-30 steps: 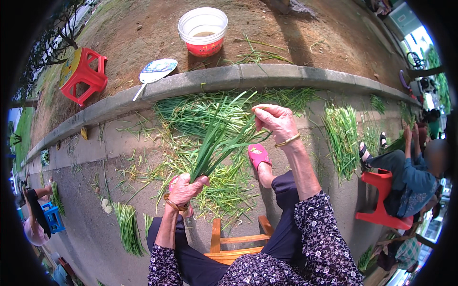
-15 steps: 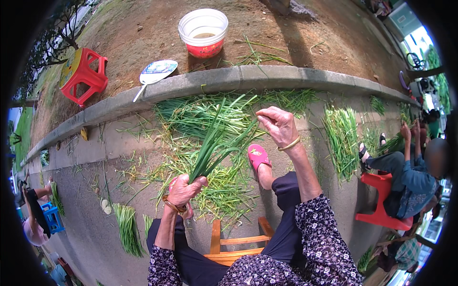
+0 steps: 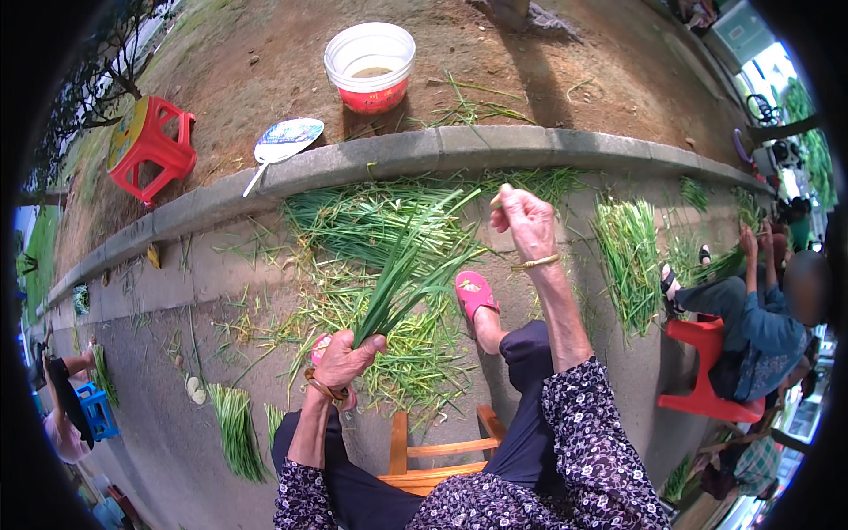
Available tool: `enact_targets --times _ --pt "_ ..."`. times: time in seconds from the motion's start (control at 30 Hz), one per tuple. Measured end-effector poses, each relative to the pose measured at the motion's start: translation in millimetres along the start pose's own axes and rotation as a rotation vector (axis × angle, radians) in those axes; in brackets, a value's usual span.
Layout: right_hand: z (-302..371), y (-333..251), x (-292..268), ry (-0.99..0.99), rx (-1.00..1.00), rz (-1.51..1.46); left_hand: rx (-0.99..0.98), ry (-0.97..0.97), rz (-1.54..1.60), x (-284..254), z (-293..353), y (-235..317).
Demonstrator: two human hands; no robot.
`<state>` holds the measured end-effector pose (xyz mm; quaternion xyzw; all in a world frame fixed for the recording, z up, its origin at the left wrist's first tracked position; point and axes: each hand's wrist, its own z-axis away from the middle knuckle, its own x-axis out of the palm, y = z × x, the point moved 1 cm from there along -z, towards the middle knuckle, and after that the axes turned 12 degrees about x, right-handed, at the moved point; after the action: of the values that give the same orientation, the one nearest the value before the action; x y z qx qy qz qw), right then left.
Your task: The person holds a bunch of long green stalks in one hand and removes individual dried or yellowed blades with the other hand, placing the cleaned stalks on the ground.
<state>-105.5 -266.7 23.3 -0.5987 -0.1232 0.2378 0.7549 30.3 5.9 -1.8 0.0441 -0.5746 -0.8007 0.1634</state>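
Observation:
My left hand (image 3: 344, 362) is closed around the lower ends of a bunch of garlic chives (image 3: 393, 287), whose long flat green leaves fan up and to the right. Apart from the bunch, to its upper right, my right hand (image 3: 527, 223) is raised with its fingertips pinched together. Whatever may be between those fingertips is too small to name. Beyond the bunch, a heap of garlic chives (image 3: 340, 214) lies on the pavement along the kerb. Loose yellow-green trimmings (image 3: 415, 358) are strewn between my feet, around the pink shoe (image 3: 476, 293).
A stone kerb (image 3: 495, 146) crosses ahead. Past it are a red-and-white bucket (image 3: 371, 75), a hand fan (image 3: 287, 137) and a red stool (image 3: 159, 150). Sorted bundles lie left (image 3: 237, 433) and right (image 3: 625, 265). A person (image 3: 760, 327) sits on a red chair (image 3: 707, 375) at right.
My right hand has lifted slightly up and to the right, away from the leaf tips. My left hand keeps its hold on the bunch, almost in place. The view has shifted a little.

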Motion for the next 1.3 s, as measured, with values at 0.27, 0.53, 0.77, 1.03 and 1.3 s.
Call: enact_targets --times 0.27,0.53,0.77,1.03,1.3 --pt "4 4 4 -0.414 0.124 -0.063 -0.029 -0.005 0.044 2 2 3" --pt "11 -15 10 -0.459 0.165 -0.315 -0.045 -0.039 0.023 1 1 1" --pt "6 -10 7 -0.339 0.033 -0.204 -0.037 -0.044 0.065 1 1 1" --pt "7 -10 12 -0.062 -0.347 0.201 -0.071 -0.078 0.064 1 1 2" --pt "11 -3 32 0.163 -0.266 0.132 -0.074 -0.085 0.025 1 3 6"
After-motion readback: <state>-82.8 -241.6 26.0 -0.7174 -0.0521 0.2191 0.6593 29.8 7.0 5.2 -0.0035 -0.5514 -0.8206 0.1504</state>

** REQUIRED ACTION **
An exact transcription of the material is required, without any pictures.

** REPLY TO THE TASK **
-30 steps: 
-15 steps: 
+0 steps: 
Available tool: `enact_targets --times _ --pt "_ ..."`. times: time in seconds from the motion's start (control at 30 Hz), one per tuple. Measured end-effector poses, each relative to the pose measured at the motion's start: translation in millimetres along the start pose's own axes and rotation as a rotation vector (axis × angle, radians) in those axes; in brackets, a value's usual span.
Layout: right_hand: z (-302..371), y (-333..251), x (-292..268), ry (-0.99..0.99), rx (-1.00..1.00), rz (-1.51..1.46); left_hand: rx (-0.99..0.98), ry (-0.97..0.97), rz (-1.54..1.60), x (-284..254), z (-293..353), y (-235..317).
Demonstrator: two human hands; no robot.
`<state>` holds the measured end-effector pose (xyz mm; quaternion xyzw; all in a world frame fixed for the recording, z up, its origin at the left wrist's first tracked position; point and axes: each hand's wrist, its own z-axis away from the middle knuckle, its own x-axis out of the palm, y = z × x, the point moved 1 cm from there along -z, towards the middle knuckle, and after that the axes turned 12 degrees about x, right-handed, at the moved point; after the action: of the values that give the same orientation, the one nearest the value before the action; x y z qx qy qz qw), right then left.
Your task: The person holds a bunch of long green stalks in one hand and removes individual dried or yellowed blades with the other hand, placing the cleaned stalks on the ground.
<state>-105.5 -266.7 23.3 -0.5987 -0.1232 0.2378 0.7549 30.3 5.9 -1.8 0.0441 -0.5746 -0.8007 0.1634</state>
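Observation:
My left hand (image 3: 344, 362) is closed around the lower ends of a bunch of garlic chives (image 3: 393, 287), whose long flat green leaves fan up and to the right. Apart from the bunch, to its upper right, my right hand (image 3: 527, 223) is raised with its fingertips pinched together. Whatever may be between those fingertips is too small to name. Beyond the bunch, a heap of garlic chives (image 3: 340, 214) lies on the pavement along the kerb. Loose yellow-green trimmings (image 3: 415, 358) are strewn between my feet, around the pink shoe (image 3: 476, 293).
A stone kerb (image 3: 495, 146) crosses ahead. Past it are a red-and-white bucket (image 3: 371, 75), a hand fan (image 3: 287, 137) and a red stool (image 3: 159, 150). Sorted bundles lie left (image 3: 237, 433) and right (image 3: 625, 265). A person (image 3: 760, 327) sits on a red chair (image 3: 707, 375) at right.
My right hand has lifted slightly up and to the right, away from the leaf tips. My left hand keeps its hold on the bunch, almost in place. The view has shifted a little.
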
Motion for the next 1.3 s, as measured, with values at 0.27, 0.53, 0.77, 1.03 and 1.3 s.
Call: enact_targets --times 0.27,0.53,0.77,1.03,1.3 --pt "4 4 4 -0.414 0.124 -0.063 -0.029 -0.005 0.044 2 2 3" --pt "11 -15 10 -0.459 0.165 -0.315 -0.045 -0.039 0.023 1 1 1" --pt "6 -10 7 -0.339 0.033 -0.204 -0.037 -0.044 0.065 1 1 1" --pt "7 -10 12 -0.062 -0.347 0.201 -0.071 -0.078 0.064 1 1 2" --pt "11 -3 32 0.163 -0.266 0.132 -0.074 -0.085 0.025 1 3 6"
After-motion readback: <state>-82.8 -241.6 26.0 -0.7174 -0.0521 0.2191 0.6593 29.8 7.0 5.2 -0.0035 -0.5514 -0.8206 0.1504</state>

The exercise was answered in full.